BRIEF ▸
Copy every line of the data below exactly as given, except for the pictures.

+===+

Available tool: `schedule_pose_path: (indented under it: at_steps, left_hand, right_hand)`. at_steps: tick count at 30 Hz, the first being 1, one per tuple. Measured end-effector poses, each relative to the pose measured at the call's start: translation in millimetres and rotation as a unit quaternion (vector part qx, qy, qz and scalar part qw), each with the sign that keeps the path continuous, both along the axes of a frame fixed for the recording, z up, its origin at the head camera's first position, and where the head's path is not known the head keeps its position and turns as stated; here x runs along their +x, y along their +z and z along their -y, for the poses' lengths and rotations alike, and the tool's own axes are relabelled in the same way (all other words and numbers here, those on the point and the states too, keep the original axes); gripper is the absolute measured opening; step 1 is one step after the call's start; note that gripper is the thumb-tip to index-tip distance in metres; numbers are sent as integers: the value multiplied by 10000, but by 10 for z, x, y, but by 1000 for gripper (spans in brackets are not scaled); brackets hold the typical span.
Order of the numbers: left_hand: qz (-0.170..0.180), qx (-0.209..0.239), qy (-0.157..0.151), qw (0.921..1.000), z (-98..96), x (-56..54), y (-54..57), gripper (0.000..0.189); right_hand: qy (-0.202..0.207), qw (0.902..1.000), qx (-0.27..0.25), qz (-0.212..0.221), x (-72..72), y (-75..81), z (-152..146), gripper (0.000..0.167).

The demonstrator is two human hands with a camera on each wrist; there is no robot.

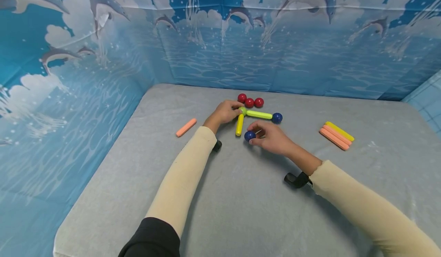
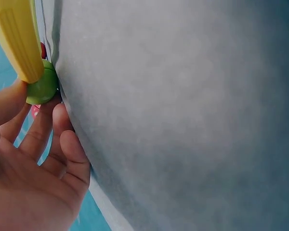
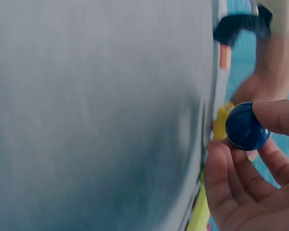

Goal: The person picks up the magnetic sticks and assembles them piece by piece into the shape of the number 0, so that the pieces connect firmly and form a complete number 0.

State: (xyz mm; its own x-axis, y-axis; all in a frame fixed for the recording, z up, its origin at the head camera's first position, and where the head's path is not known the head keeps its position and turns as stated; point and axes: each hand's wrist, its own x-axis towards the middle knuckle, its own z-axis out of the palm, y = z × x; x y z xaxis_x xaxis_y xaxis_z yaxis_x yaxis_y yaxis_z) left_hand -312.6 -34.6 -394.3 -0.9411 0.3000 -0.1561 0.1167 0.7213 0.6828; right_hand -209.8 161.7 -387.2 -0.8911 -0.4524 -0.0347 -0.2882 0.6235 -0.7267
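My left hand (image 1: 225,112) pinches a green ball (image 2: 44,86) between thumb and fingers. From that ball a yellow stick (image 1: 239,125) points toward me, and a yellow-green stick (image 1: 259,114) runs right to a dark blue ball (image 1: 277,118). In my right hand (image 1: 272,137) a second dark blue ball (image 3: 248,127) is held between thumb and fingers. It is close to the near end of the yellow stick; in the head view a small gap shows between them.
Behind the green ball lie three red balls (image 1: 249,103). An orange stick (image 1: 186,127) rests on the grey table (image 1: 241,211) left of my left hand. Farther right, orange sticks (image 1: 334,138) lie beside a yellow stick (image 1: 339,131). A dolphin-print curtain (image 1: 220,58) hangs behind the table.
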Motion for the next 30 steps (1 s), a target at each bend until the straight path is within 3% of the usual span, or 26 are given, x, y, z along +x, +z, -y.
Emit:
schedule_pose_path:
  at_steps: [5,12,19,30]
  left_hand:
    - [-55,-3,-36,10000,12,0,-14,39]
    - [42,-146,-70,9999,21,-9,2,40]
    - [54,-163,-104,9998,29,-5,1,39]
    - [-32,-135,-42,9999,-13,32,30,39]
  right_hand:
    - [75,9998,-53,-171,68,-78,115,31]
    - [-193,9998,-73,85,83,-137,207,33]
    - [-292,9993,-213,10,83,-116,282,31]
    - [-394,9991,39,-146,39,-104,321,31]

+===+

TASK OUTPUT ▸
Available tool: `schedule_pose_path: (indented under it: at_steps, left_hand, right_hand)`. at_steps: tick count at 30 Hz, the first being 1, one per tuple. Measured end-effector poses, each relative to the pose measured at the call's start: translation in millimetres and rotation as a unit quaternion (vector part qx, qy, qz and scalar part qw), each with the sign that keeps the path continuous, both along the axes of a frame fixed for the recording, z up, its origin at the head camera's first position, and where the head's path is not known the head keeps its position and turns as stated; here x runs along their +x, y along their +z and z along their -y, for the poses' lengths and rotations alike, and the tool's own axes are relabelled in the same way (all other words and numbers here, those on the point and the states too, keep the original axes); gripper is the absolute measured opening; step 1 is one step after the call's start; note that gripper is the thumb-tip to index-tip distance in metres; numbers are sent as integers: the value multiplied by 10000, but by 10 for z, x, y, but by 1000 for gripper (spans in brackets are not scaled); brackets hold the typical span.
Order of the numbers: left_hand: qz (-0.170..0.180), qx (-0.209..0.239), qy (-0.157..0.151), qw (0.921..1.000), z (-98..96), x (-56..54), y (-54..57), gripper (0.000..0.189); right_hand: qy (-0.202..0.207), qw (0.902..1.000), qx (-0.27..0.25), qz (-0.212..0.221), x (-72..72), y (-75..81), z (-152..146), gripper (0.000..0.167).

The demonstrator is two human hands with a camera on each wrist; there is no robot.


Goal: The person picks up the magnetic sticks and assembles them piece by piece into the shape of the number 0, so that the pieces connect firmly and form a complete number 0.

State: (xyz mm; its own x-axis, y-axis; all in a frame fixed for the recording, z up, its origin at the head camera's first position, and where the head's path is not known the head keeps its position and turns as stated; point and axes: each hand's wrist, its own x-axis towards the middle knuckle, its own z-axis out of the palm, y = z × x; x y z xaxis_x xaxis_y xaxis_z yaxis_x yaxis_y yaxis_z) left_hand -312.6 -34.6 -394.3 -0.9411 0.3000 -0.1561 0.1167 0.7213 0.6828; right_hand -209.8 161.7 -387.2 -0.8911 -0.4524 -0.0347 -0.2882 0.6235 -0.7267
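My left hand (image 1: 225,112) pinches a green ball (image 2: 44,86) between thumb and fingers. From that ball a yellow stick (image 1: 239,125) points toward me, and a yellow-green stick (image 1: 259,114) runs right to a dark blue ball (image 1: 277,118). In my right hand (image 1: 272,137) a second dark blue ball (image 3: 248,127) is held between thumb and fingers. It is close to the near end of the yellow stick; in the head view a small gap shows between them.
Behind the green ball lie three red balls (image 1: 249,103). An orange stick (image 1: 186,127) rests on the grey table (image 1: 241,211) left of my left hand. Farther right, orange sticks (image 1: 334,138) lie beside a yellow stick (image 1: 339,131). A dolphin-print curtain (image 1: 220,58) hangs behind the table.
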Motion for the next 30 steps (1 s), a target at each bend until the straight path is within 3% of the usual span, or 26 are given, x, y, z along +x, +z, -y.
Emit:
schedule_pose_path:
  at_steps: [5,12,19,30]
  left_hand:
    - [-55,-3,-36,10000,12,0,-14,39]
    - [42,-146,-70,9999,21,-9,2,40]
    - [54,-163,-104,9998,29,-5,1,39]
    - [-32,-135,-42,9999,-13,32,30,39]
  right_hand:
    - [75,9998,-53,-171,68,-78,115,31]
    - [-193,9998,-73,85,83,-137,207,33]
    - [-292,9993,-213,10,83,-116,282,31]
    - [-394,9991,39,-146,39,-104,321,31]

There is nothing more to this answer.